A plethora of experimental studies manipulating plant diversity have shown a positive effect of biodiversity on ecosystem functions (aboveground biomass, microbial biomass etc.), which strengthens over time. Tightening of the interactions between plant and soil microorganisms over time is considered to be one of the mechanisms responsible for the observed strengthening of the biodiversity-ecosystem functioning (BEF) relationship. Belowground plant-microorganism interactions occur via the exchange of molecules present in the dissolved organic matter (DOM). Hence, an untargeted ultrahigh resolution mass spectrometric analysis of DOM provides an opportunity to understand the mechanisms of interaction between plants and microorganisms in soil.
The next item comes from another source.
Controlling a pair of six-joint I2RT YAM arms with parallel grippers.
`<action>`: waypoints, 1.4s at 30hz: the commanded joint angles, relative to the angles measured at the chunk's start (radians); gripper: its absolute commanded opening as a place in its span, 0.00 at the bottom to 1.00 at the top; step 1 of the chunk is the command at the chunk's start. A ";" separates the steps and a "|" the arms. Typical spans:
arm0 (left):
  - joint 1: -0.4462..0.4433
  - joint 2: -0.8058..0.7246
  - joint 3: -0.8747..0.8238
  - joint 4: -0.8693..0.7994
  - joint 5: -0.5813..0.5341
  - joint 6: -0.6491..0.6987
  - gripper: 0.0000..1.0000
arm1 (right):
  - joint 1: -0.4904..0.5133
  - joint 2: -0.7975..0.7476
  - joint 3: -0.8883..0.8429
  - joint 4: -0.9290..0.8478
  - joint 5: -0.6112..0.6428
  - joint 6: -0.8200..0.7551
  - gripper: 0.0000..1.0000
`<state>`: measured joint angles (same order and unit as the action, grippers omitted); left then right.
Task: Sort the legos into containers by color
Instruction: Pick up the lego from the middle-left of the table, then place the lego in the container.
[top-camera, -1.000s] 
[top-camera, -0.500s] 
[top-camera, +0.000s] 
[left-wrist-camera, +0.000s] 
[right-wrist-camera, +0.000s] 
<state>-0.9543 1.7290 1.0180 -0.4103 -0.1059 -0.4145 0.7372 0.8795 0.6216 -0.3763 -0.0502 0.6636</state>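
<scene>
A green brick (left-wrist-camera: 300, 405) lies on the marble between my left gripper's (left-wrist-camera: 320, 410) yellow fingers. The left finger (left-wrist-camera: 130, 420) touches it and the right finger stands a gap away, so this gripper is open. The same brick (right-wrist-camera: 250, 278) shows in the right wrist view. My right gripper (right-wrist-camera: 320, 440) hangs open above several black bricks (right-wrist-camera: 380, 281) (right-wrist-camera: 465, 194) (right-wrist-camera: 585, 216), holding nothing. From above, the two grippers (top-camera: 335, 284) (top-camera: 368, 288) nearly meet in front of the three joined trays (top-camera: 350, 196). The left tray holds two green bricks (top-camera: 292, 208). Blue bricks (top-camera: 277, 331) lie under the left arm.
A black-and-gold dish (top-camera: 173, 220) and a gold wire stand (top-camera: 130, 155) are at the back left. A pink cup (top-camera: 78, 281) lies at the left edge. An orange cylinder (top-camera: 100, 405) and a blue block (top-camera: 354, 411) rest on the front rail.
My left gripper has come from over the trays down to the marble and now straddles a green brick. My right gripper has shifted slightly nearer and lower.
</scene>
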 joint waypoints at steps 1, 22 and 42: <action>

To investigate if and how plants-soil interactions changed over time, we took advantage of the highly replicated DBEF experiment of the Jena Experiment (JE) (Roscher et al., 2004, Vogel et al., 2019). In this experiment, the duration of plant-soil interactions (“history”) and the respective effects of plant diversity on ecosystem functioning were manipulated. Here, we analyzed the water extractable organic matter fraction of topsoil (WEOM; analogous to DOM in this study) using online nano solid phase extraction FTICR-mass spectrometry. While the molecular composition of the WEOM was not impacted by soil history, plant diversity effect differs among the soil history treatments. Specifically, plant diversity had a significant impact on the molecular composition of WEOM in treatments with plant and soils history. In addition, the molecular composition of WEOM in this treatment held a large number of molecular formulae that significantly correlated with plant diversity. This suggests that the strengthening of the biodiversity-ecosystem functioning over time is reflected in the WEOM molecular composition. Thus, the molecular composition of WEOM potentially provides insight into the mechanism underlying the strengthening of biodiversity-ecosystem functioning.

 

 

Roscher, C., Schumacher, J., Baade, J., Wilcke, W., Gleixner, G., Weisser, W. W., ... & Schulze, E. D. (2004). The role of biodiversity for element cycling and trophic interactions: an experimental approach in a grassland community. Basic and Applied Ecology, 5(2), 107-121.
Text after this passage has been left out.